Start of THE DATA
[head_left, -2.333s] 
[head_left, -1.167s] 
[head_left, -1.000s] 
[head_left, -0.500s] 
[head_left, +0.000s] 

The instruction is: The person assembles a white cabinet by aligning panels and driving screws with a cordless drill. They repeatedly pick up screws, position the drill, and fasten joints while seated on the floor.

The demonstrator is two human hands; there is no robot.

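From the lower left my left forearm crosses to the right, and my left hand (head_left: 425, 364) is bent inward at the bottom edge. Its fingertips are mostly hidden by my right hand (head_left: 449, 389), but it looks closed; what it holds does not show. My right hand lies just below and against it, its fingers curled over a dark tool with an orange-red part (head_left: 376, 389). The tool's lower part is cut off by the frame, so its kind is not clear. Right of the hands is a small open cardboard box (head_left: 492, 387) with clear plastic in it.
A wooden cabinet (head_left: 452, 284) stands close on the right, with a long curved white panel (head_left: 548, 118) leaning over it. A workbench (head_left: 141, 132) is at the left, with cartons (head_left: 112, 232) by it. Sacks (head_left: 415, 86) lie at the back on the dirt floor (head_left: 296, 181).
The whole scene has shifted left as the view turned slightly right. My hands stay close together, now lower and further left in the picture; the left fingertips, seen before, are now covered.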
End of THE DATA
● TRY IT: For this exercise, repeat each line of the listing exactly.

● EXERCISE OUTPUT:
[head_left, -2.333s] 
[head_left, -1.167s] 
[head_left, -1.000s] 
[head_left, -0.500s] 
[head_left, +0.000s] 

The instruction is: The person assembles a white cabinet by aligning panels and driving screws with a cordless drill. They repeatedly pick up screws, position the drill, and fasten joints while seated on the floor.

The demonstrator is two human hands; there is no robot.

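From the lower left my left forearm crosses to the right, and my left hand (head_left: 425, 364) is bent inward at the bottom edge. Its fingertips are mostly hidden by my right hand (head_left: 449, 389), but it looks closed; what it holds does not show. My right hand lies just below and against it, its fingers curled over a dark tool with an orange-red part (head_left: 376, 389). The tool's lower part is cut off by the frame, so its kind is not clear. Right of the hands is a small open cardboard box (head_left: 492, 387) with clear plastic in it.
A wooden cabinet (head_left: 452, 284) stands close on the right, with a long curved white panel (head_left: 548, 118) leaning over it. A workbench (head_left: 141, 132) is at the left, with cartons (head_left: 112, 232) by it. Sacks (head_left: 415, 86) lie at the back on the dirt floor (head_left: 296, 181).
The whole scene has shifted left as the view turned slightly right. My hands stay close together, now lower and further left in the picture; the left fingertips, seen before, are now covered.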

No additional output will be generated.